In the period of the 60s to 70s in San Francisco there had been a series of murder cases, the culprit known as the Zodiac Killer. Not only did the serial killer, the perpetrator also sent various messages to various newspapers including some secret codes regarding his actions as well as his identity. This case also eventually became one of the most famous cases in criminal history in America which is still unsolved. Not only is the case lengthy, the process of lifting the case to the big screen is also not easy. Taking the basis of the story from the Zodiac book written by Robert Graysmith, director David Fincher and screenwriter James Vanderbilt spent 18 months conducting in-depth investigation and research into the case. Zodiac also presents an interesting lineup of players ranging from Jake Gyllenhaal, Mark Rufallo to Robert Downey Jr. But actually without the need to be flooded with ensemble casts or appendages of true story adaptations, the fact that this is a thriller / criminal by David Fincher alone has made the film so tempting.
On July 4, 1969 Darlene Ferrin (Ciara Hughes) and Mike Mageau (Lee Norris) were attacked by a mysterious man while in the car. Darlene was killed while Mike managed to survive despite a gunshot wound. A month later the killer who called himself the “Zodiac” sent letters to several newspapers including the San Francisco Chronicles along with a secret code. The letter and code attracted the attention of many people including Robert Graysmith (Jake Gyllenhaal) who was a newspaper cartoonist. But with his position as a cartoonist no one paid attention to Robert’s opinions and analysis. But over time the perseverance and intelligence of Robert’s analysis, Paul Avery (Robert Downey Jr.) who is a criminal columnist there became interested in sharing information about the case. On the other hand the Zodiac Killer is still in action and continues to send various letters to the media as well as the police. From the police itself there is Detective Dave Toschi (Mark Rufallo) assigned to investigate the case. But apparently the investigation that initially looked like an ordinary serial murder case continued to stalemate even for years.
This is David Fincher’s criminal thriller, so those who have previously watched films from the director know what can be expected to appear in this film. Zodiac is indeed a criminal thriller that emphasizes his story on the investigations carried out by each character and as Fincher has done in many of his films, Zodiac builds his story more through fast, solid dialogues spoken by his characters. Fincher as if trying to build everything through a line of dialogue whether it’s characterization, investigation, until the intense moments that are intended to put tension on the audience. Even when the film (again) has stunning visual quality, Fincher prefers to maximize dialogue rather than describing the tension from the graphic side. Besides Fincher’s good direction, it is fortunate that he has a range of actors who are very suitable to take on the role of building the film’s tension through long lines of dialogue. Robert Downey Jr. is one of the greatest actors when it comes to dialogue packaging and here he has managed to do it again even though it only has a small portion. Mark Rufallo is also not much different, and in fact Jake Gyllenhaal was a satisfying surprise for me. I never thought he would be able to play a character that emphasizes dialogue like this.

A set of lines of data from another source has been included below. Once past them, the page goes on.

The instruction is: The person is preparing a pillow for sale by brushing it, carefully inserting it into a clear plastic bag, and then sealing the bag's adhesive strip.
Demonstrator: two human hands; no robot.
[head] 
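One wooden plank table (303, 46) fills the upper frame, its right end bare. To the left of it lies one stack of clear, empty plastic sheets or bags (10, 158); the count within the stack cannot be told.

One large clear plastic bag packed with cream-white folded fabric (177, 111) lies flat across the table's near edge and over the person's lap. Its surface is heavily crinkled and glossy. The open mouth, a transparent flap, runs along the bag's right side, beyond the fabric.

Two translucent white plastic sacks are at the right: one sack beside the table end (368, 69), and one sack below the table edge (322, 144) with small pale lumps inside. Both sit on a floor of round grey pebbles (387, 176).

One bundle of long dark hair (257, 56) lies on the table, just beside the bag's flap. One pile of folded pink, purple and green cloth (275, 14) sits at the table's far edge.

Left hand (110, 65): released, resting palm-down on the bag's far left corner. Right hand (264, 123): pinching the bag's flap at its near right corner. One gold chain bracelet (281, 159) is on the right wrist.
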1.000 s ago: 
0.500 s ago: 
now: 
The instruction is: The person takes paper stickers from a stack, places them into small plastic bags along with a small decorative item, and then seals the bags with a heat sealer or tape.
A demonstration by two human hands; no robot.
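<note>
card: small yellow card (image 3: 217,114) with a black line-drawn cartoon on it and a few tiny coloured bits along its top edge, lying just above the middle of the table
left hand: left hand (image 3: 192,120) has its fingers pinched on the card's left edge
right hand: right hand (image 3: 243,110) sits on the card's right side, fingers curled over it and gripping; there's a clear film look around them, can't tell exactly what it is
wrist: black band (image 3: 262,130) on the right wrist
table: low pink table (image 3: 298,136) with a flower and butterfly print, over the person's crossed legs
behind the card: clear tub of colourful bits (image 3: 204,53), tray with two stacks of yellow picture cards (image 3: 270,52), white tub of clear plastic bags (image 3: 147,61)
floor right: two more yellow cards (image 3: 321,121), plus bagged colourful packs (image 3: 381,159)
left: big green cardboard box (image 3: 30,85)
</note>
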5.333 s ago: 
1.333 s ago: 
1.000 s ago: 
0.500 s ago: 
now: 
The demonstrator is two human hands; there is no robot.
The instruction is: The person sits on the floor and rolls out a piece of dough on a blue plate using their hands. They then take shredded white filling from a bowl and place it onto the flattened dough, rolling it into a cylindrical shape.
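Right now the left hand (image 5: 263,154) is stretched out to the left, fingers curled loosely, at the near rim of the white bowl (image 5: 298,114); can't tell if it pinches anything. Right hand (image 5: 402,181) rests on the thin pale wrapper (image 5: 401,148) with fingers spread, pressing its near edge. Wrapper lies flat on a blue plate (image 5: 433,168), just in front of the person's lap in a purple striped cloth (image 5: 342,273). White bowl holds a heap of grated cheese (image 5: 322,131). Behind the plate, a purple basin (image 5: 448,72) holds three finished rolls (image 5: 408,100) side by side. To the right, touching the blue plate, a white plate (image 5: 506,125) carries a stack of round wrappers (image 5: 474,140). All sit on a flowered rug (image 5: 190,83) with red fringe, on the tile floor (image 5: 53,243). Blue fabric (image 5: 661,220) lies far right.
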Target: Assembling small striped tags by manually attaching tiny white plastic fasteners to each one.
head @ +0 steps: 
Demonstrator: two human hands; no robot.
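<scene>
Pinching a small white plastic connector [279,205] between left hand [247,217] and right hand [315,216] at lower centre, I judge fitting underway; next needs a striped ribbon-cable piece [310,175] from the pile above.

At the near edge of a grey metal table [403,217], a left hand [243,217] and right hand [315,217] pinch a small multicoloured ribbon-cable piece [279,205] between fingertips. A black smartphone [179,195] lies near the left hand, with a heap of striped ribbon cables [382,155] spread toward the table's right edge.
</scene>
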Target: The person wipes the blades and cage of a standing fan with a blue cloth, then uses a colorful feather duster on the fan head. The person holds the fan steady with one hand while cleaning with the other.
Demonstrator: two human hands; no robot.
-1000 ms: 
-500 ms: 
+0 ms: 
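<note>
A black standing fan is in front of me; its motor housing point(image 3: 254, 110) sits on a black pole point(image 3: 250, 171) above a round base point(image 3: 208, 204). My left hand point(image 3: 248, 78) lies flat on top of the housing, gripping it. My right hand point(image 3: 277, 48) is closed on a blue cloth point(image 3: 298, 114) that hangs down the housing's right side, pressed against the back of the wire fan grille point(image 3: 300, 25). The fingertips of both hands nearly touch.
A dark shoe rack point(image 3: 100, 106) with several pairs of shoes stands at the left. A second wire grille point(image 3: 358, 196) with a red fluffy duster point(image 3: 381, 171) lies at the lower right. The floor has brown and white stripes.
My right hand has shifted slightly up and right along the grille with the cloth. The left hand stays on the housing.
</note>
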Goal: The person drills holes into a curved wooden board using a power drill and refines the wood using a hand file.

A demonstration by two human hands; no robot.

Games Online dan Offline Basically, the Zodiac Killer is a complex case with a large scale that involves so many people and occurs in a long time. In the end the audience was forced to continue to concentrate on following the sentence that was brought up by the character. Difficult to follow and run in a long enough duration is the biggest obstacle to being able to enjoy this film. I myself was overwhelmed in the middle of the film, but after trying to digest some parts anyway the mystery and investigation is not as complicated as that. It was David Fincher’s packaging that finally impressed Zodiac as a very complicated film. But again the greatness of Fincher managed to make these two and a half hours feel so dynamic and continue to run interesting along with the mystery after mystery that alternately emerged and revealed.
The Zodiac not only focuses on mere investigation but also provides quite interesting character studies. Each character has a hard time when they are immersed in their obsession with the Zodiac case. In the end they were faced with the consequences they had to accept as a result of investigating the case. The three main characters illustrate well how a great obsession and ambition is found in human beings. Maybe in some parts you will feel their motivation makes no sense, but that’s where the perfect picture of human obsession and ambition is sometimes difficult to explain with logic. Watching the Zodiac is like playing with a Matryoshka doll that never seems to run out.
The Zodiac summarizes so well the journey of about two decades from the most complicated case in history. Maybe in the end many will be disappointed in this film either because of David Fincher’s complicated packaging or because of the ambiguity that comes at the ending. As happened in the real world, not all truths and facts can actually be known. In the end the truth really lies with each individual, whereas if we talk about the truth in front of the legal authority then we will talk about another form again, which may never be revealed forever.